In 1971, there were legislative elections, the first since the coup that had brought Suharto to power. His strategy consisted in forming and controlling an institution, known as “Golkar”, that represented certain interests. He later transformed this movement into an electoral and parliamentary instrument. In addition to the productive sectors, the group included the state bureaucracy and the army, the latter in a clearly hierarchical position.


The “New Order” was defined as a civic and military regime.

Golkar competed with another nine parties, making use of an ample menu of manipulation, intimidation, division, cooptation and inhibition of opponents. The public employees were obligated to vote for Golkar, and the regional authorities were given quotas of official votes to fulfill. All of this in order to exercise control over the opposition.

Golkar won in 1971 with 63% of the votes, followed by the Islamic Party UN with 18%, and the Nationalist Party with 7%. With this, Suharto obtained a solid parliamentary majority and the hegemonic electoral machine was complete.  The same scheme was repeated five times with nearly identical results in the elections of 1977, 1982, 1987, and 1997. That’s how nearly three decades of simulated democratic competition went by, with the opposition parties functioning as a legitimizing mechanism.

Today, Suharto’s playbook seems to have reached the hands of Nicolas Maduro in Venezuela. If we look back and recall the overwhelming defeat of Chavisimo, the political system established by Hugo Chavez, in the legislative elections of December 2015, we see that the avalanche of opposition votes left it with an irreversible deficit of legitimacy. From then on, the regime has tried diverse formulas of validation, from the Cuban one-party model with the Constituent National Assembly in August 2017, up to the grotesque fraud in the style of Stroessner in the May 2018 election.

None of them has yielded good results. A fundamental problem of Chavismo is that of the institutional design. A one-party regime is unthinkable within the framework of the dialogue with international entities, especially the Europeans, which often give oxygen to the Nicolas Maduro regime. The repetition of a shameless fraud, in turn, is impractical; the vast majority of the democracies would reject it as they did in 2018.

Maybe for these reasons, Nicolas Maduro's regime seems to have dedicated the month of June to advancing in the outline of a new electoral ambush. The sequence of events is notable.  On the 12th, the TSJ [Tribunal Supremo de Justicia, Venezuela’s Supreme Court], a body that is in itself illegitimate, named nine rectors to the National Electoral Council, ignoring the constitutional disposition that holds this to be the prerogative of the National Assembly.

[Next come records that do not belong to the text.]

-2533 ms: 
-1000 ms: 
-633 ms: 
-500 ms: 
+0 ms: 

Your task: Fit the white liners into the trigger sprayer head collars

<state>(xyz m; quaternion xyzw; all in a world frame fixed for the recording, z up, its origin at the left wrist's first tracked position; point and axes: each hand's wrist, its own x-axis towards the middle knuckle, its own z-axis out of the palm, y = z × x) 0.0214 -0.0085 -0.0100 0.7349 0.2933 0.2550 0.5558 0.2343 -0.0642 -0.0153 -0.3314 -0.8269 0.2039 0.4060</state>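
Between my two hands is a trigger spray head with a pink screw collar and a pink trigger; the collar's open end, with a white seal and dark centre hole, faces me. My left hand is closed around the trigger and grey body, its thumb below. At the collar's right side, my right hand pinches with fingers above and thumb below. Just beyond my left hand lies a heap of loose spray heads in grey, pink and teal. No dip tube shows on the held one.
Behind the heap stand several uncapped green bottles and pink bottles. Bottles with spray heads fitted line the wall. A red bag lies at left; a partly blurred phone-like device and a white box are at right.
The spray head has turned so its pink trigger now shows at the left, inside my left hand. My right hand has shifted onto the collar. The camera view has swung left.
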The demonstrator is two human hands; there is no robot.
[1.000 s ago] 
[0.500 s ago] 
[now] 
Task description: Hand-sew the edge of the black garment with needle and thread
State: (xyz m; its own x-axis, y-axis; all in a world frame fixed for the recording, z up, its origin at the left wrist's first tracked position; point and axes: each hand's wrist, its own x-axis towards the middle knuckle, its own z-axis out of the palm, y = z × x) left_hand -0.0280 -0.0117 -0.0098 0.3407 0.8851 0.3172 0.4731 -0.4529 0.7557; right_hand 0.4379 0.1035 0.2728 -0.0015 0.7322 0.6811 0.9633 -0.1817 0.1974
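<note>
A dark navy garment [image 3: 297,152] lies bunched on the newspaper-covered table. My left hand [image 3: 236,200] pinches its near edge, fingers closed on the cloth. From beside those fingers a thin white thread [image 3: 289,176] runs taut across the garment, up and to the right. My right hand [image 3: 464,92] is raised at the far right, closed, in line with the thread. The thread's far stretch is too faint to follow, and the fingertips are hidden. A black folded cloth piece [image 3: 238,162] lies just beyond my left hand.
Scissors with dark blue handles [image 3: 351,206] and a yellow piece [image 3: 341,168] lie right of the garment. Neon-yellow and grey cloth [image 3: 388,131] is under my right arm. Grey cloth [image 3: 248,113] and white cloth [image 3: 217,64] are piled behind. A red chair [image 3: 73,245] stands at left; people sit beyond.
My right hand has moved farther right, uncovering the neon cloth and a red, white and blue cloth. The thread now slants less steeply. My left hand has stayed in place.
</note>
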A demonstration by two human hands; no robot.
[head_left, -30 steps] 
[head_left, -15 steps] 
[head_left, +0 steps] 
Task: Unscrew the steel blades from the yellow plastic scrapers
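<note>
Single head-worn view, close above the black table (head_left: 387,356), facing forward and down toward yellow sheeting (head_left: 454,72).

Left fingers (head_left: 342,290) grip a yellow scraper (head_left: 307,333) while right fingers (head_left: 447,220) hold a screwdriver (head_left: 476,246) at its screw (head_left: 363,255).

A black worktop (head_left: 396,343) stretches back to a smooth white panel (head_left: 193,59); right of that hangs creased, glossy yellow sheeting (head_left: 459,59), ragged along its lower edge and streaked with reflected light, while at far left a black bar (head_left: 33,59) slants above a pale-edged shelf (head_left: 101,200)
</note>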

The Supreme Court had already incurred in a similar violation in 2003, 2005, and 2014.

On the 15th, the TSJ arbitrarily intervened in the Democratic Action Party (AD): naming a new Secretary General without consulting with the party’s own militants. On June 16th, it proceeded in a similar way with the Justice First Party (PJ), revoking its authority and naming a “General Coordinator”. With that, they weakened the autonomy of the political parties.

Reading the tea leaves was unnecessary: everything indicated the imminence of a call for parliamentary elections. And so it was – the month ended with the National Electoral Council’s call for parliamentary elections to be held on December 6th.  But there was a crucial addition: the number of deputies to be elected would go from the current 167 to 277, an increase of 66% that has no technical nor legal justification.

The increase in seats will be accompanied by a different distribution, and therein lies the trap. Take a look: in the 2015 parliamentary election, 113 (67.6%) of the deputies were elected by individual vote, and the other 51 (30.53%) by proportional representation via closed lists made up by the parties. The other three were representatives of the indigenous peoples. In 2020, in contrast, there will be 133 seats by nominal vote as opposed to 144 by proportional representation.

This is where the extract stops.